No Quick Fixes
June 20, 2008Irish Foreign Minister Micheal Martin on Thursday, June 19, said his government needed "time and space" to analyze the results of last week's referendum.
"I don't think we will have any solutions on the table in October," said Martin.
European Commission President Jose Manuel Barroso, German Chancellor Angela Merkel and European Parliament President Hans-Gert Poettering had been among those calling for a rapid solution to the crisis at the start of a two-day EU summit in Brussels.
"We both agreed that the next meeting of the European Council (of national leaders) in October will be an appropriate occasion for further discussion on this matter," Barroso said after holding crisis talks with Irish premier Brian Cowen ahead of the meeting. But he also warned that adapting the treaty would be "extremely difficult."
The Lisbon Treaty, which replaces the doomed Nice Treaty and was only approved by EU leaders last December after years of wrangling, is designed to improve the decision-making process of an institution that now has 27 member states. It also gives the European Parliament a greater say.
Will Europe be paralyzed again?
Urging Cowen to come up with solutions and calling on all sides to show "understanding and flexibility", Poettering warned that, with the possible exception of Croatia, the EU would not be able to accommodate more countries until the new treaty came into effect.
France, which takes over the rotating presidency of the EU from Slovenia on July 1, is also among those nations particularly keen to see a rapid resolution to the problem.

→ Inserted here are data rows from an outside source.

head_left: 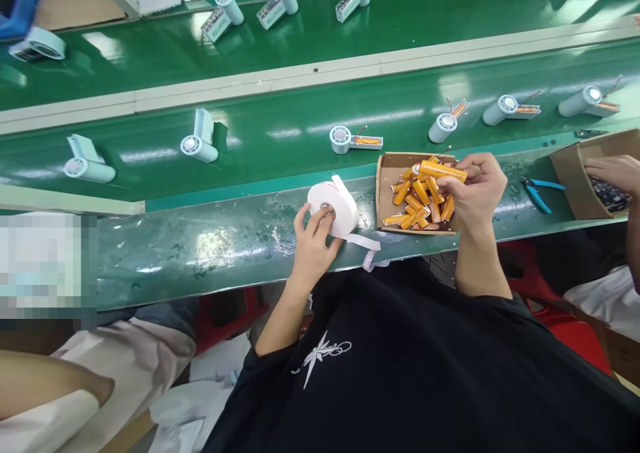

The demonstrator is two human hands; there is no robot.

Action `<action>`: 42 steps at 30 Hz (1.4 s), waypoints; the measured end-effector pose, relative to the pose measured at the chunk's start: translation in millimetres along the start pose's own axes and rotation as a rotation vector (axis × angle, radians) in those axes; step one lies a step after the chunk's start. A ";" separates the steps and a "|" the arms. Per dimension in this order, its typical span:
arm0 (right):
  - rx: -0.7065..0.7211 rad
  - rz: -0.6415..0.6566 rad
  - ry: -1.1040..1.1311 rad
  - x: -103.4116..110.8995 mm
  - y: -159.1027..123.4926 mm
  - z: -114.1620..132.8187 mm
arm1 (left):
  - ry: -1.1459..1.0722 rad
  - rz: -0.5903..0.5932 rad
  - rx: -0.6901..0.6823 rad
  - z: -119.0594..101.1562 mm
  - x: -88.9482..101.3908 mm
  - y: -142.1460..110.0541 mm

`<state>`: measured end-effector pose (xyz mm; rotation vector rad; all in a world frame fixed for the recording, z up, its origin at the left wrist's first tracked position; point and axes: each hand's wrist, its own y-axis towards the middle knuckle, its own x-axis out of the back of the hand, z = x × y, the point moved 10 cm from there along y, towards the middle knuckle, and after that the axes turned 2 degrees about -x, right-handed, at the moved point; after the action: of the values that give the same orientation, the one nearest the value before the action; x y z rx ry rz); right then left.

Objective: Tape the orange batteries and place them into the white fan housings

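Observation:
My right hand (pixel 479 185) pinches an orange-wrapped cylindrical battery (pixel 440 171) between thumb and fingers. It holds the battery above a cardboard box (pixel 381 193) filled with several similar orange batteries (pixel 421 193) with thin wires. On the bench edge, my left hand (pixel 316 239) grips a roll of white tape (pixel 345 207), its fingertips near the roll's core. A loose strip of the tape (pixel 364 241) trails from the roll to the front edge of the bench and hangs over it.
On the green conveyor (pixel 280 149) lie several pale-blue fan-like housings (pixel 341 141), some with orange batteries in their handles. Blue-handled pliers (pixel 543 189) lie right of the box. Farther right, a co-worker's hand (pixel 617 173) reaches into another cardboard box (pixel 570 179). A co-worker's arm (pixel 50 383) shows at lower left.

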<state>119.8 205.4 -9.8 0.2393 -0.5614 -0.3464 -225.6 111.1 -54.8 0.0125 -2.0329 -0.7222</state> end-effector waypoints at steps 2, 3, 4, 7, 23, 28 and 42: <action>-0.029 0.138 -0.078 -10.7 -1.9 -0.2 | -0.010 0.018 -0.012 -2.0 -2.6 1.2; -0.039 0.206 -0.128 -15.8 -2.9 -0.5 | -0.014 0.029 -0.016 -3.2 -4.0 2.1; -0.046 0.248 -0.161 -18.2 -3.6 -0.6 | -0.018 0.036 -0.018 -4.4 -5.1 3.0; -0.031 0.237 -0.209 -11.8 -3.8 1.0 | -0.021 0.045 -0.014 -6.5 -6.4 5.3; -0.142 0.278 0.380 -30.6 -30.7 -0.1 | 0.055 0.028 -0.065 -16.3 -0.4 5.8; -0.125 0.487 0.182 -61.6 -50.9 26.6 | 0.091 0.060 -0.040 -23.7 -9.3 4.1; -0.342 0.572 0.619 -104.8 -47.4 22.0 | 0.096 0.069 -0.122 -23.5 -1.8 17.6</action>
<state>12.6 199.4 -56.5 -0.1510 0.0585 0.1935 -201.4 114.7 -38.6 -0.0916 -1.8865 -0.7862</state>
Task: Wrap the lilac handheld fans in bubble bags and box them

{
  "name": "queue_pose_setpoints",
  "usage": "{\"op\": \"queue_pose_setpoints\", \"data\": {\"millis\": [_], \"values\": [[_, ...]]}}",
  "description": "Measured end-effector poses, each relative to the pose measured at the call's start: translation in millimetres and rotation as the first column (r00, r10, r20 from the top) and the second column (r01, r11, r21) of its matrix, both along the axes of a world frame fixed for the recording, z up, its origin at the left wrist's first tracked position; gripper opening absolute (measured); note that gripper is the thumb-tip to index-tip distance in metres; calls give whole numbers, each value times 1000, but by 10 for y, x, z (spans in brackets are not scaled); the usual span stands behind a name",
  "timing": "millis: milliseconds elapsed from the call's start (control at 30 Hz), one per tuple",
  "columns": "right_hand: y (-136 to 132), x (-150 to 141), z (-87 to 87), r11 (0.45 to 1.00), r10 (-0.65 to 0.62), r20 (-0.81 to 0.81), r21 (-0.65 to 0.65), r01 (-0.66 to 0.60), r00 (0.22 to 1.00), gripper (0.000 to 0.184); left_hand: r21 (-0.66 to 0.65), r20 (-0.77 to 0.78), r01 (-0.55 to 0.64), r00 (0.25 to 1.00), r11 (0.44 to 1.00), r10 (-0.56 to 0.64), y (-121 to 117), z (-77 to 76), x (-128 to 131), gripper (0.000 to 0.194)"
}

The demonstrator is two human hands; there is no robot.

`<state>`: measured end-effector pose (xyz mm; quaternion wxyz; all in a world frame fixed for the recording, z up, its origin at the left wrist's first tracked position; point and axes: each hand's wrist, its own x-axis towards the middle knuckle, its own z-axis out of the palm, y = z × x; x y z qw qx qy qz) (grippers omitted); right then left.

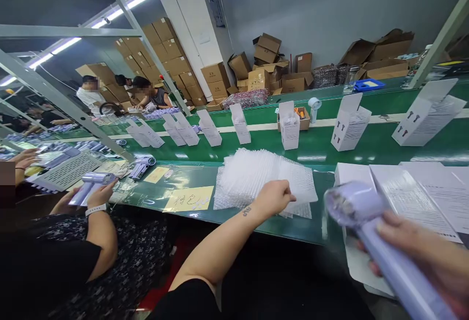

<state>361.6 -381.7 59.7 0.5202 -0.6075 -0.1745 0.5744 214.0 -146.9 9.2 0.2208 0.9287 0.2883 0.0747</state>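
My left hand (274, 197) is over a fanned stack of clear bubble-wrap bags (249, 173) on the green bench. Its fingers are closed in a pinch at the top bubble-wrap bag (302, 181), which sticks out to the right of the pile. On the right, close to the camera and slightly blurred, my right hand (410, 242) is wrapped round the handle of a lavender handheld fan (355, 202). The fan is tilted, with its round head up and to the left, above white boxes.
Flat white printed boxes (421, 193) lie at right. Open white boxes (289, 127) stand along the green conveyor (264, 139). A yellow handwritten sheet (188, 199) lies left of the bags. At left, a co-worker's hands (98, 193) hold another lavender fan (88, 188). Cardboard cartons (260, 78) are stacked behind.
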Motion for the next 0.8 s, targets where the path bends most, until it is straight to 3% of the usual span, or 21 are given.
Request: {"op": "queue_pose_setpoints", "data": {"millis": [67,167,300,467,533,667,733,800], "values": [[20,-288,-115,998,9,-195,59,3,981,45,-270,114,-67,988,960,101,18,67,34,18],[229,-576,-173,980,49,-343,199,21,938,59,-498,245,22,963,867,116,-42,126,9,13],[481,-626,-196,968,-38,-373,216,126,927,65,-587,376,125,917,800,133,-187,236,-141,15],[497,-672,-232,973,38,-363,225,48,931,51,-689,459,90,822,719,337,-218,369,-297,18],[473,-713,-241,978,26,-308,204,39,951,50,-662,494,87,797,744,347,-221,402,-345,20],[411,-720,-256,982,-65,-215,163,101,974,65,-307,512,85,854,948,89,-288,470,-435,15],[378,-687,-270,976,-55,-201,194,94,978,85,-183,466,160,883,970,-58,-311,510,-460,17],[361,-646,-288,973,-1,-194,225,46,981,96,-187,433,285,883,940,-182,-311,550,-466,19]]}}
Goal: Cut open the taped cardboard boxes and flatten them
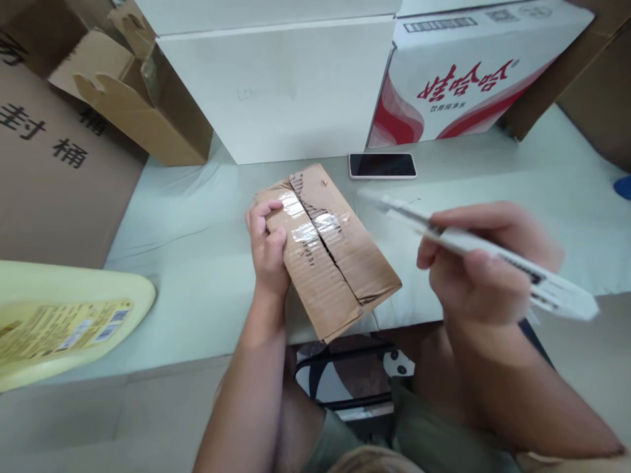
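My left hand [269, 244] grips a small brown cardboard box [345, 263] by its left side, the thumb and fingers pressed on it. The box sits at an angle near the front edge of the pale green surface. Clear tape crosses its top, and a dark slit runs along the seam between the flaps, with torn cardboard at the far end. To the right, my right hand [486, 263] is closed round a white utility knife [493, 253], blurred by motion. Its narrow end points left, above the surface and apart from the box.
Behind the box lies a phone [382, 166]. Large white boxes [296, 98] and a red-and-white carton [453, 85] stand at the back. An open brown box [148, 105], a big carton [54, 171] and a yellow bottle [73, 322] are at the left.
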The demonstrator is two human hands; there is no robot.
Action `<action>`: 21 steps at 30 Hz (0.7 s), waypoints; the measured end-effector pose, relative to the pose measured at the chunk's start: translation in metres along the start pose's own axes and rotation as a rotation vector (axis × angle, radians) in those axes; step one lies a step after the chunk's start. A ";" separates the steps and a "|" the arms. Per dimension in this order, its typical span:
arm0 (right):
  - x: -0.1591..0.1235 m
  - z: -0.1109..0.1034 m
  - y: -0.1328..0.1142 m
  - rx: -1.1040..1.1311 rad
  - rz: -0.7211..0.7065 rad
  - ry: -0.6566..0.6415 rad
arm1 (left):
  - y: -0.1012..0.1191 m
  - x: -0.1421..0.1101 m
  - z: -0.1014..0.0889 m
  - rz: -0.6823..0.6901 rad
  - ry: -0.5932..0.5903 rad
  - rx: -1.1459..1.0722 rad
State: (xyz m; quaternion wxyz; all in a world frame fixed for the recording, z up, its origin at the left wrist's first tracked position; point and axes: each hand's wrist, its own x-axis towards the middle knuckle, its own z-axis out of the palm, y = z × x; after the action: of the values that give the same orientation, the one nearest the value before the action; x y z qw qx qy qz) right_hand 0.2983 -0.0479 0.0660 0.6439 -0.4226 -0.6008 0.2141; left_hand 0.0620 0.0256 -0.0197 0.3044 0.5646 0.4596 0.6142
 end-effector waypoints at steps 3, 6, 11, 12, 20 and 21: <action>0.001 -0.003 0.046 -0.083 -0.036 0.041 | 0.004 0.001 0.001 -0.023 0.003 -0.041; -0.003 -0.002 0.088 -0.357 0.006 -0.246 | 0.009 0.006 -0.001 -0.028 0.059 -0.087; -0.007 -0.006 0.123 -0.507 0.057 -0.655 | 0.012 0.018 -0.017 -0.121 0.204 -0.260; -0.007 -0.007 0.125 -0.511 0.063 -0.670 | 0.012 0.020 -0.021 -0.137 0.226 -0.295; -0.002 -0.004 0.111 -0.264 0.237 -0.598 | 0.013 0.017 -0.025 -0.595 0.125 -0.068; -0.002 -0.003 0.109 -0.218 0.275 -0.585 | 0.013 0.016 -0.024 -0.599 0.102 -0.099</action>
State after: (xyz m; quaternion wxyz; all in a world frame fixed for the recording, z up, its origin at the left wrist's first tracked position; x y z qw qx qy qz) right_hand 0.3265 0.0097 -0.0221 0.3604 -0.4866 -0.7169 0.3455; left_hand 0.0375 0.0297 0.0002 0.4758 0.3570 0.5898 0.5462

Its president, Nicolas Sarkozy, was reported as saying ahead of his arrival in Brussels that he would ask Ireland to hold a second referendum on the treaty.
"We will not touch the Lisbon treaty, because if we do we will have to start from zero," one advisor to the French government said.
As well enjoying backing from the German government, France has the support of Denmark, with Prime Minister Anders Fogh Rasmussen calling on the treaty to come into force by April 2009, so as to allow the next European Parliament to be elected in June according to the new rules.
Czech Republic is also resisting quick fixes
Among those who oppose talk of an Irish "road map" solution being submitted at the EU's next summit on October 15-16 is the Czech Republic, where the EU treaty has been placed under review by its constitutional court.
"Don't put any pressure on anybody," Czech Deputy Prime Minister for European Affairs Alexandr Vondra said.
"We don't need a long reflection period, but we won't fix the problem during this meeting," acknowledged Slovenian Prime Minister Janez Jansa at the start of the bloc's regular summer meeting.
Overshadowing other key matters
The institutional crisis overshadowed efforts by EU leaders to address pressing matters, such as surging oil and food prices.
Jansa said he shared citizens' concerns that the EU should not re-enter a long period of institutional navel-gazing, saying the summit's agenda had not changed as a result of the Irish no.
"That is why I did not change the agenda, so we will deal heavily with soaring oil and food prices and set some short, medium and long-term goals," Jansa said.
However, concrete answers to these problems also looked remote, President Nicolas Sarkozy's call for fuel tax to be capped was dismissed by the leaders of Germany, Sweden, Denmark, as well as the EU's energy commissioner, ahead of the summit.
This was the first time that EU leaders met to discuss the fallout caused by the June 12 referendum, in which a majority of Irish voters said no to the Lisbon Treaty.